▶ [WORK TASK]: Every line in the data must be transcribed exactly.

▶ [GIVEN DATA]:
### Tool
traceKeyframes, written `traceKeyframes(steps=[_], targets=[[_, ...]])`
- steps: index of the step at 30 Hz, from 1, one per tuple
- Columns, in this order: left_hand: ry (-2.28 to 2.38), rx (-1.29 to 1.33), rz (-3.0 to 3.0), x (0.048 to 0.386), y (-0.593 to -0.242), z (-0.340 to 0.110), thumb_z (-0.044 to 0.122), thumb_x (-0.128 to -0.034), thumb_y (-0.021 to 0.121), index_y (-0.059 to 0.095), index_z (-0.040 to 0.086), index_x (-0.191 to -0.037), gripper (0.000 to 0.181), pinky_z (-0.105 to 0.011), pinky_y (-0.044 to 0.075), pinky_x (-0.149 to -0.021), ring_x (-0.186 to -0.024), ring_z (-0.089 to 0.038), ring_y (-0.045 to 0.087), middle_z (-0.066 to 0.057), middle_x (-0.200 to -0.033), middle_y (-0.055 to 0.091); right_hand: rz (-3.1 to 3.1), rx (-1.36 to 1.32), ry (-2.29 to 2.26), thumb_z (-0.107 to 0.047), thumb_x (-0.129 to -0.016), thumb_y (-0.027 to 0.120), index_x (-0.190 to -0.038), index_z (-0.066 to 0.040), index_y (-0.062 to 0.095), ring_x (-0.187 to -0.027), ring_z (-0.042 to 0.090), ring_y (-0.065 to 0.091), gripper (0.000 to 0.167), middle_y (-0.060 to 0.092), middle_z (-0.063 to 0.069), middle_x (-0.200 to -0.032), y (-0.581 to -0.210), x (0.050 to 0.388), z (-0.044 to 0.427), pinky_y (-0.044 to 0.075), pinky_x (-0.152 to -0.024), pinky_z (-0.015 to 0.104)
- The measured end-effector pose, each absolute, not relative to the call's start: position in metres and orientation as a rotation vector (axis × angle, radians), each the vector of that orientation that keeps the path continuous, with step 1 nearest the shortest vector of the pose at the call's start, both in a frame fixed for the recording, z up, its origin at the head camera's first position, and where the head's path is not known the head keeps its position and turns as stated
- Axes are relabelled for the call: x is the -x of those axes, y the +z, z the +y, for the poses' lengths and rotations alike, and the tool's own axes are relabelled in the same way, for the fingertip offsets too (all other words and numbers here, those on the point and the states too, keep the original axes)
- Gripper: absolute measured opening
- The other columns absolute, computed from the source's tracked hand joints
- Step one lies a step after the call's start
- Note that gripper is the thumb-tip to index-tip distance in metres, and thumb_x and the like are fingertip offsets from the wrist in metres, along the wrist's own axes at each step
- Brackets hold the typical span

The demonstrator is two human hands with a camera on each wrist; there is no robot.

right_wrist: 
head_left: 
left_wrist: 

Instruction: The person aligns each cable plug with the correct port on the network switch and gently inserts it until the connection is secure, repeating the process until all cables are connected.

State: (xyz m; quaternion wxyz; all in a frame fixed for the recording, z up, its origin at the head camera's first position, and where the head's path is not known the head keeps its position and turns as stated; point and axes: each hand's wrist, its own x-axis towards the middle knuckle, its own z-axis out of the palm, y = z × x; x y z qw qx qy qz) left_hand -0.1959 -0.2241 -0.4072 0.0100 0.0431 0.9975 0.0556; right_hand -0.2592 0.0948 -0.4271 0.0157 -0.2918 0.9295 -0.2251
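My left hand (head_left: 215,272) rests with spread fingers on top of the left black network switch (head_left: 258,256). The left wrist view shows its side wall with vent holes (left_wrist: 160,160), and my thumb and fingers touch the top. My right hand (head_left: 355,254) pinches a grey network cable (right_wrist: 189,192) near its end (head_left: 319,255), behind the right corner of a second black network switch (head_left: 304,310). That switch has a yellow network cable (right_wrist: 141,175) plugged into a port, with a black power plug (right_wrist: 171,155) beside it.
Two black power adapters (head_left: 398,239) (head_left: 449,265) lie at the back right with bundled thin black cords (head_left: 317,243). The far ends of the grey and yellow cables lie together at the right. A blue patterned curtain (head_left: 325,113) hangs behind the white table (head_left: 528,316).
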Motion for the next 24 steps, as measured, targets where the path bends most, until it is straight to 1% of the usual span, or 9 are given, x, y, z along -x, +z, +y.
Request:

▶ [RESPONSE AREA]:
### Tool
traceKeyframes, written `traceKeyframes(steps=[_], targets=[[_, ...]])`
- steps: index of the step at 30 Hz, from 1, one per tuple
- Columns, in this order: left_hand: ry (-2.28 to 2.38), rx (-1.29 to 1.33), rz (-3.0 to 3.0), x (0.048 to 0.386), y (-0.593 to -0.242), z (-0.340 to 0.110), thumb_z (-0.044 to 0.122), thumb_x (-0.128 to -0.034), thumb_y (-0.021 to 0.121), index_y (-0.059 to 0.095), index_z (-0.040 to 0.086), index_x (-0.191 to -0.037), gripper (0.000 to 0.181), pinky_z (-0.105 to 0.011), pinky_y (-0.044 to 0.075), pinky_x (-0.149 to -0.021), ring_x (-0.186 to -0.024), ring_z (-0.089 to 0.038), ring_y (-0.045 to 0.087), middle_z (-0.066 to 0.057), middle_x (-0.200 to -0.033), middle_y (-0.055 to 0.091); right_hand: rz (-3.1 to 3.1), rx (-1.36 to 1.32), ry (-2.29 to 2.26), thumb_z (-0.107 to 0.047), thumb_x (-0.129 to -0.016), thumb_y (-0.027 to 0.120), index_x (-0.190 to -0.038), index_z (-0.066 to 0.040), index_y (-0.062 to 0.095), ring_x (-0.187 to -0.027), ring_z (-0.042 to 0.090), ring_y (-0.065 to 0.091), gripper (0.000 to 0.167), middle_y (-0.060 to 0.092), middle_z (-0.063 to 0.069), middle_x (-0.200 to -0.032), y (-0.581 to -0.210), x (0.050 to 0.388), z (-0.044 to 0.427), pinky_y (-0.044 to 0.075), pinky_x (-0.152 to -0.024), pinky_z (-0.015 to 0.104)
- The measured end-effector pose, each absolute, not relative to the call's start: position in metres and orientation as a rotation vector (axis × angle, radians), each the vector of that orientation that keeps the path continuous, with step 1 nearest the shortest vector of the pose at the call's start, both in a frame fixed for the recording, z up, its origin at the head camera's first position, and where the head's path is not known the head keeps its position and turns as stated
- Axes are relabelled for the call: x is the -x of those axes, y the +z, z the +y, for the poses' lengths and rotations alike, and the tool's own axes are relabelled in the same way, for the fingertip offsets too (all other words and numbers here, those on the point and the states too, keep the original axes)
- Gripper: absolute measured opening
- The other columns absolute, computed from the source's tracked hand joints
- Step one lies a step after the call's start
- Note that gripper is the thumb-tip to index-tip distance in metres, and thumb_x and the like are fingertip offsets from the wrist in metres, along the wrist's own axes at each step
- Brackets hold the typical span

The demonstrator is two human hands with a camera on each wrist; there is no robot.

right_wrist: 
head_left: 
left_wrist: 

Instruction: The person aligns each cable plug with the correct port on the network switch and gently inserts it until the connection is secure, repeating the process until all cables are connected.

State: (xyz m; quaternion wxyz; all in a frame fixed for the recording, z up, its origin at the head camera's first position, and where the head's path is not known the head keeps its position and turns as stated; point and axes: each hand's wrist, its own x-axis towards the middle knuckle, its own z-axis out of the palm, y = z × x; x y z qw qx qy qz) left_hand -0.1959 -0.2241 -0.4072 0.0100 0.0431 0.9975 0.0556; right_hand -0.2592 0.0948 -0.4271 0.0157 -0.2918 0.9295 -0.2251
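My left hand (head_left: 215,272) rests with spread fingers on top of the left black network switch (head_left: 258,256). The left wrist view shows its side wall with vent holes (left_wrist: 160,160), and my thumb and fingers touch the top. My right hand (head_left: 355,254) pinches a grey network cable (right_wrist: 189,192) near its end (head_left: 319,255), behind the right corner of a second black network switch (head_left: 304,310). That switch has a yellow network cable (right_wrist: 141,175) plugged into a port, with a black power plug (right_wrist: 171,155) beside it.
Two black power adapters (head_left: 398,239) (head_left: 449,265) lie at the back right with bundled thin black cords (head_left: 317,243). The far ends of the grey and yellow cables lie together at the right. A blue patterned curtain (head_left: 325,113) hangs behind the white table (head_left: 528,316).
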Motion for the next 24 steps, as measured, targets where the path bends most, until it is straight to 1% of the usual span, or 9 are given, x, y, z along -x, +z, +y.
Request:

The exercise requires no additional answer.